MaybeShewill-CV/CRNN_Tensorflow

tfrecords files are multiple times larger than the raw image data

Closed this issue · 4 comments

Hi, I am implementing an OCR system for my language using your code base as a reference.
My train_images_size is around 18 GB and test and val folders each having around 4GB. I used write_tfrecords.py function to generate tfrecords from those data using 4 threads(P.S I have 4-core CPU so). train_images_size exploded into 4 tfrecords file with around 45 GB each.

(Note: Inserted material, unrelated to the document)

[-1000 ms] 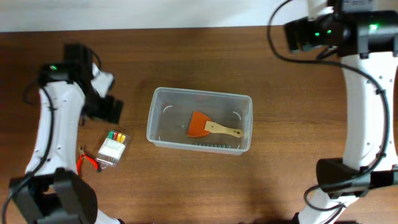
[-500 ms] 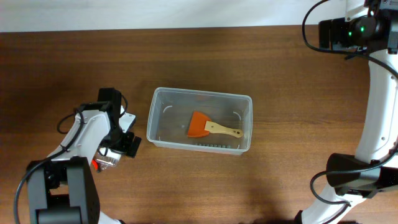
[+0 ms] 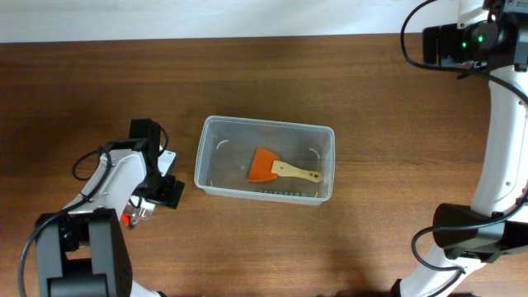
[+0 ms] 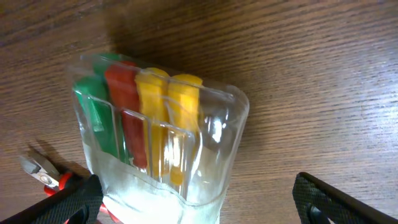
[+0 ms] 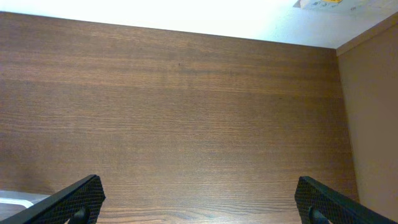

Is it normal or am I doing something wrong?
Screenshot from 2019-12-18 20-46-38

@HtutLynn normal:)

@MaybeShewill-CV Alright, thanks. I made some modifications to write_tfrecords.py. Instead of writing the raw numpy array into tfrecords, I encoded those numpy data, obtained from cv2.imread by using cv2.imencode func before writing to tfrecords. It significantly reduced the storage that generated tfrecords take.
Screenshot from 2019-12-18 23-01-45

Btw, how long did it take to train the model to converge on your system? I have around 5 millions image data and planning to train on GTX 1070.
train_image : 32 x 960
seq_length : 120
sample image:
sample

@HtutLynn sorry I have forgotten the time consuming:)

@MaybeShewill-CV Ok. Thanks for the great repo.